> **Data extract**:
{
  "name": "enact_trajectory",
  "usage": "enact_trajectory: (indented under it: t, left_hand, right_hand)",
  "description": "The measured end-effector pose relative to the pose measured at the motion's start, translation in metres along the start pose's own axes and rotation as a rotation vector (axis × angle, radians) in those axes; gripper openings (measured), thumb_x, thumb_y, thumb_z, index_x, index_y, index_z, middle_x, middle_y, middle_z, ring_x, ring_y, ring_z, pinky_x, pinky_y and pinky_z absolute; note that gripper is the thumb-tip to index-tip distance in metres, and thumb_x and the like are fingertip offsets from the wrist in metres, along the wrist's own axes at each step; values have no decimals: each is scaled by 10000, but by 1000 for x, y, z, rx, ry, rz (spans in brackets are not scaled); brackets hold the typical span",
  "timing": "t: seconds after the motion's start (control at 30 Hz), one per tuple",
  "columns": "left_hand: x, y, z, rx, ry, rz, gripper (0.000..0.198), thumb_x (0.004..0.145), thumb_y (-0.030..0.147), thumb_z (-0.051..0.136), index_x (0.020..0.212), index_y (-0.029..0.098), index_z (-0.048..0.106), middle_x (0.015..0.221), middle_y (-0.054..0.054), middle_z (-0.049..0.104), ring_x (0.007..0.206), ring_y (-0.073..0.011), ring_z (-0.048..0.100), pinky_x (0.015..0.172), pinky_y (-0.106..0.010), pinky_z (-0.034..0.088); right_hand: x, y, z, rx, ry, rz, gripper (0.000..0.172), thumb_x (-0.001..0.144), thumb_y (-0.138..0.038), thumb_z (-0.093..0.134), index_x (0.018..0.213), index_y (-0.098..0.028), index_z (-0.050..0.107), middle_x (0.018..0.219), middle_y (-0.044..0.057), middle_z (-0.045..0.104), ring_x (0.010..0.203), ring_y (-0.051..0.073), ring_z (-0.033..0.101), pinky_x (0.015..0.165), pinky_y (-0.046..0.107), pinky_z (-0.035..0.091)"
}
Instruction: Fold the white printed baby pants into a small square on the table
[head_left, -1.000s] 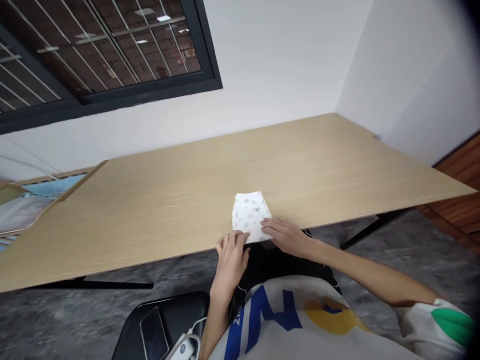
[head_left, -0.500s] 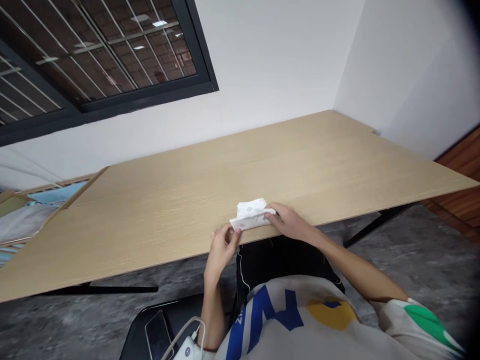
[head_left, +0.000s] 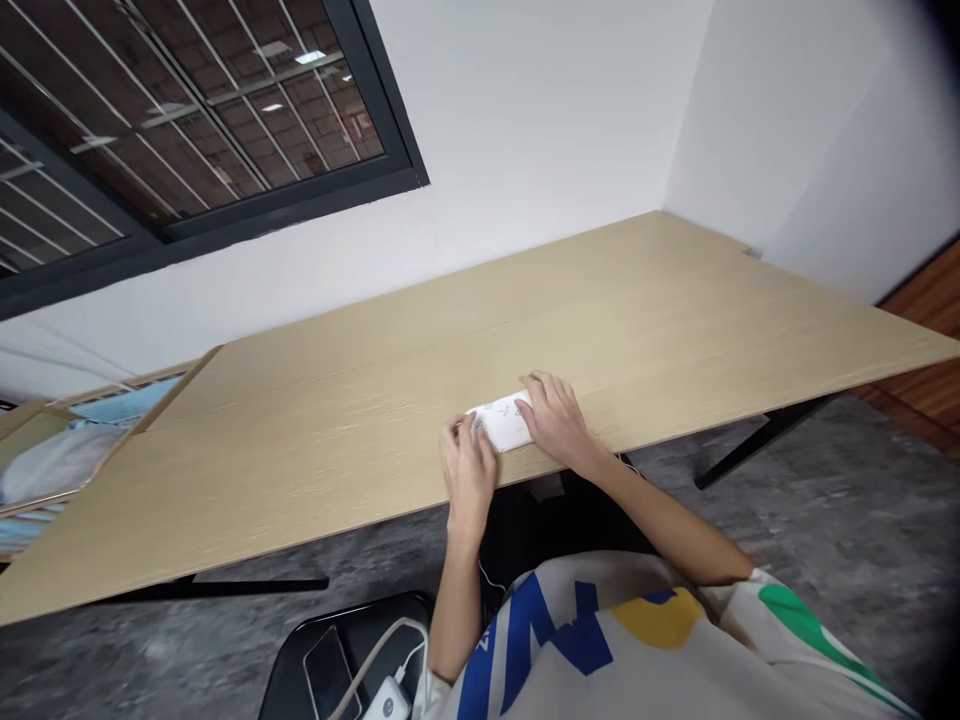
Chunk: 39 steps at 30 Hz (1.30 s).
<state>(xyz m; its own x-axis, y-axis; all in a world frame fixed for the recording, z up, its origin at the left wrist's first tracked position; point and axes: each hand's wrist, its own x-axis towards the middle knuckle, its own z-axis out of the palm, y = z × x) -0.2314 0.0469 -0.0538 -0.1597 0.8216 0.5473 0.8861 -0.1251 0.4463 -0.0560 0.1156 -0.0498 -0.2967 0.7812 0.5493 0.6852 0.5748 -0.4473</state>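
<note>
A small white folded cloth [head_left: 506, 422] with faint grey prints lies near the front edge of the wooden table [head_left: 360, 420]. It now has the shape of a compact, flat rectangle. At its left end is my left hand [head_left: 469, 465], fingers curled over the edge and thumb against the near side. My right hand [head_left: 556, 420] closes over the opposite end, its thumb lying on the top face and its fingers behind the far edge. Part of each end is hidden beneath the fingers.
A black chair seat [head_left: 289, 660] at the lower left bears a phone [head_left: 328, 675] and a white device [head_left: 390, 700] with a cable. Left of the table, an open box [head_left: 45, 450] holds bagged and blue things. A barred window [head_left: 225, 110] is set in the wall.
The cloth's loose back flap has been folded over, making one flat rectangle. My left hand moved up and right onto its end; my right hand moved up over the far edge.
</note>
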Motion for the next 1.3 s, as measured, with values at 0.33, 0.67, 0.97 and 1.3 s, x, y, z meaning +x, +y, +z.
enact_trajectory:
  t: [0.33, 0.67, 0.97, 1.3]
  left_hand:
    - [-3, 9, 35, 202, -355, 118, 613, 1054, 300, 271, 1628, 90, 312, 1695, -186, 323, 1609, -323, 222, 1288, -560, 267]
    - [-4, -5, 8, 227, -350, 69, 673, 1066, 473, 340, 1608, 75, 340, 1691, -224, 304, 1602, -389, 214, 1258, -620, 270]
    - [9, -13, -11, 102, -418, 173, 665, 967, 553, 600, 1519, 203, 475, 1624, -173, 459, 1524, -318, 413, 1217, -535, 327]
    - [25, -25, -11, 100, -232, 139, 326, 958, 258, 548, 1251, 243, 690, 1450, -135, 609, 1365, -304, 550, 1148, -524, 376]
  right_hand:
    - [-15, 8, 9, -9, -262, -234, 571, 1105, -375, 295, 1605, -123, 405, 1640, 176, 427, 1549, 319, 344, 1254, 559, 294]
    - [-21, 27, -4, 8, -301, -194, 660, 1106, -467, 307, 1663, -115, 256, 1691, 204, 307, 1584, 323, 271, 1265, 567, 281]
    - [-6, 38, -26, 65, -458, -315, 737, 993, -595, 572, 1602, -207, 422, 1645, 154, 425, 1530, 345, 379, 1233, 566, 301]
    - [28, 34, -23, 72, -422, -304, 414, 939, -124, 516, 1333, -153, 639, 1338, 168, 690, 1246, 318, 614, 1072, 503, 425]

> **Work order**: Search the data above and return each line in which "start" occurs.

> **Reply to the task**:
  "description": "The measured end-effector pose relative to the pose measured at the motion's start, translation in metres along the start pose's own axes and rotation as a rotation vector (axis × angle, radians) in those axes; gripper openings (measured), thumb_x, thumb_y, thumb_z, index_x, index_y, index_z, middle_x, middle_y, middle_z, ring_x, ring_y, ring_z, pinky_x, pinky_y and pinky_z absolute; note that gripper is the thumb-tip to index-tip distance in metres, and thumb_x and the like are fingertip offsets from the wrist in metres, along the wrist's own axes at each step; values have no decimals: each is scaled by 10000, but by 1000 for x, y, z, rx, ry, rz (spans in brackets are not scaled); brackets hold the typical span",
  "timing": "t: seconds after the motion's start (control at 30 Hz), one per tuple",

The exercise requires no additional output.